Cool! Thanks fellas! I'm actually pretty pumped about trying this out. Thanks for a the precautions and I'll be sure to follow them no doubt. Anyone have a wag for dosing? I can probably figure out mine but any further info is awesome, but as for the wife, that is a different story. She's 5'4" about 120-125% ish. Maybe in the 10-15% bf range.
just remember the aqua-burn is 200mcg per 1ml, and 1ml is one filled dropper, you DO NOT wanna take one filled dropper, you want to start with 1/10th of that which would be 20mcgs,
welcome to MC nubly. try starting a new thread to get more responses
Hi Mr. Presser. I want to ask a question. I did some googling and could not find an answer. I was about to start taking Clen till I realized something.

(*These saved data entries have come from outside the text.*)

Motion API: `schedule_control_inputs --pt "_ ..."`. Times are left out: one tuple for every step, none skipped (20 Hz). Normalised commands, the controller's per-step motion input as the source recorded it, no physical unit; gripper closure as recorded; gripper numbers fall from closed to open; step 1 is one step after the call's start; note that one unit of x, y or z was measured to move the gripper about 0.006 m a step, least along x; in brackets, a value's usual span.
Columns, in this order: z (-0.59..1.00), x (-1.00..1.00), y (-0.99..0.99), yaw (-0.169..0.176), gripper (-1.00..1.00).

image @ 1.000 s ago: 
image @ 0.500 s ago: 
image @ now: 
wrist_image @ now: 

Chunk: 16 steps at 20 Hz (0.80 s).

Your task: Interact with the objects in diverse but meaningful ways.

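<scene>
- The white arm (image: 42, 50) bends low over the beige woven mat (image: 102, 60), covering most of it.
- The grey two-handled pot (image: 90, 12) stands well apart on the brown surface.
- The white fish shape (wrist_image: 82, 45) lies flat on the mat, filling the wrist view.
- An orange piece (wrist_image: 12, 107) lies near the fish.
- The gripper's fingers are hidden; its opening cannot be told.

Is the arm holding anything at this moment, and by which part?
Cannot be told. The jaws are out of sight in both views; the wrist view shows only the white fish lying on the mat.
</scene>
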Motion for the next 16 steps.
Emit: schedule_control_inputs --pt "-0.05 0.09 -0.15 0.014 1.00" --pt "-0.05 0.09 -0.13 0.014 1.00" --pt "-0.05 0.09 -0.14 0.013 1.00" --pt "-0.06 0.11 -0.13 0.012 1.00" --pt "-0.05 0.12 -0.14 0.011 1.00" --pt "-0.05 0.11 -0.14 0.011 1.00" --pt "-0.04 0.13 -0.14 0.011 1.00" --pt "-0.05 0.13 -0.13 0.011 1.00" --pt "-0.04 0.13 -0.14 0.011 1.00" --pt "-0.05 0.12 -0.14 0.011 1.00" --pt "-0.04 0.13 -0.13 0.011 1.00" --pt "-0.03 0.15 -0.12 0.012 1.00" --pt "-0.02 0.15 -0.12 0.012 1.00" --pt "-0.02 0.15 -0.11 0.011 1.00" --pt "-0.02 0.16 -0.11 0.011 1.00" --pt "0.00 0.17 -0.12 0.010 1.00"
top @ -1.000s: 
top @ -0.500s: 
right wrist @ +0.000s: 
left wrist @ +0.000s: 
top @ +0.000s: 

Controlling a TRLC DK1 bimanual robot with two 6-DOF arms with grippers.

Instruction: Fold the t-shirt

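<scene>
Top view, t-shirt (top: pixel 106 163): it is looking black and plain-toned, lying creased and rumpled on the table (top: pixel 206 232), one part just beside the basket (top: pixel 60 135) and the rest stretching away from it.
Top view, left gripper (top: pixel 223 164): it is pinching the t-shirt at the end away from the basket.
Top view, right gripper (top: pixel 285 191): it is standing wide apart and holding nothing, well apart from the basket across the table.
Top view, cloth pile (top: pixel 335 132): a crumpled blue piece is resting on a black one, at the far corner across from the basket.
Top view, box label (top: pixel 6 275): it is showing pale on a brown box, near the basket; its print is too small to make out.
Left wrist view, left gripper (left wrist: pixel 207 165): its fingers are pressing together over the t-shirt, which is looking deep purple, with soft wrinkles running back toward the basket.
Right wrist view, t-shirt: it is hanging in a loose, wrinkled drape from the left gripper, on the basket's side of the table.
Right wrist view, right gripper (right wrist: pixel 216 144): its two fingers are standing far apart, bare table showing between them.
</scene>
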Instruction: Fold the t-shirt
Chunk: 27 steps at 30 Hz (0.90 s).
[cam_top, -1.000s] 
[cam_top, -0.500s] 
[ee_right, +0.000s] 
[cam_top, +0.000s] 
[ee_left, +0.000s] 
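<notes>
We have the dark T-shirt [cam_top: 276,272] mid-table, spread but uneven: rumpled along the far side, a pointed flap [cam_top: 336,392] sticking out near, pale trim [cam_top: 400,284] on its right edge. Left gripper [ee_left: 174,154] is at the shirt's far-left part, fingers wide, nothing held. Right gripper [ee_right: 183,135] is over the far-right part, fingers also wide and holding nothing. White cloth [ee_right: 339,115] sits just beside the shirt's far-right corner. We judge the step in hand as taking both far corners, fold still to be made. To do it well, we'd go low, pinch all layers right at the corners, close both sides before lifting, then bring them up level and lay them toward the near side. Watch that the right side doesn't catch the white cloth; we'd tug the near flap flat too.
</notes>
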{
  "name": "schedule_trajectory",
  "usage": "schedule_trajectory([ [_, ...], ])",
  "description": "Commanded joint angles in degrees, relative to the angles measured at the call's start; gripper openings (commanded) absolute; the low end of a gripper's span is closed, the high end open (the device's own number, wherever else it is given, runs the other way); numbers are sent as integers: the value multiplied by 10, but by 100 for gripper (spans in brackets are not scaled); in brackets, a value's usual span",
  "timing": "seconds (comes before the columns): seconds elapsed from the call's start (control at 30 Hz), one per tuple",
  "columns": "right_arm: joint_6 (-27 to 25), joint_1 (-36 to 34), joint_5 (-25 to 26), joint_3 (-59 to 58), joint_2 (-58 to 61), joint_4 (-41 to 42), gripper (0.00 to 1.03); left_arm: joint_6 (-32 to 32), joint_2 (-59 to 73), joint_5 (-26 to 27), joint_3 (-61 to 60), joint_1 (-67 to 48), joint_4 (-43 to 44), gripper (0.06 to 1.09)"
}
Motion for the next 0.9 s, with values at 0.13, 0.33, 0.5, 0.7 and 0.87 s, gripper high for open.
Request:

I have Glucose-6-phosphate dehydrogenase (G-6-PD) deficiency. Can I still take Clen (only clen, not stacking with anything else) ? I'm worried i'd die on the 1st day of clen.
P/S: thank you for such informative thread on clen.
Hey all. Newbie here. Started a clen cycle for the first time today. 20mcg to start. I'll be taking progress pictures, if it works out I'll post them haha.
Newbie here. Great info here as well. Just started my 1st clen cycle 4 days ago. Today is my 1st day @ 120 mcg/day and have experienced no shakes thus far. Are shakes a sure sign? I have experienced a slight headache. I dont take them all at once, i split them into 2 dosings a day. So are shakes a sure thing?